Maybe the guys who came in after he had put some runners on just did really bad so that he got charged for the runs. I am not sure if there is an easy way to tell that.

Others have looked at the issue of what explains the difference between FIP and ERA before. I might post some of those links when I get a chance.

Update Feb. 22: Here are Bummer's AVG-OBP-SLG for his splits last year:

None on)  .240-.365-.365
Runners on) .233-.342-.333
 
Looks like he had good numbers with runners on. He did allow .340 BAbip while his AVG allowed in all situations was .236, a .104 difference.
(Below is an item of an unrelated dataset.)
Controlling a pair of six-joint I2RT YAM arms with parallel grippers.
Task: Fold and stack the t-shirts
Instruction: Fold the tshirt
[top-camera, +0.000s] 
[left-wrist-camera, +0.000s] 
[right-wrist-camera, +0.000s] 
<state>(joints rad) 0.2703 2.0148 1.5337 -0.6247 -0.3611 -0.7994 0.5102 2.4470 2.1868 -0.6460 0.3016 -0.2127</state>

For all of the AL last year those numbers were .295/.245. For the NL they were .299/.251. So Bummer's differential here was twice the MLB average. That might partly explain why his FIP/ERA differential is so large.
 
Here are some studies on this issue:
 
The FIP/ERA Gap: Historically by Glenn DuPaul of Beyond the Box Score.
 
Evaluating the Gap Between ERA and FIP by Christopher Rinaldi of FanGraphs.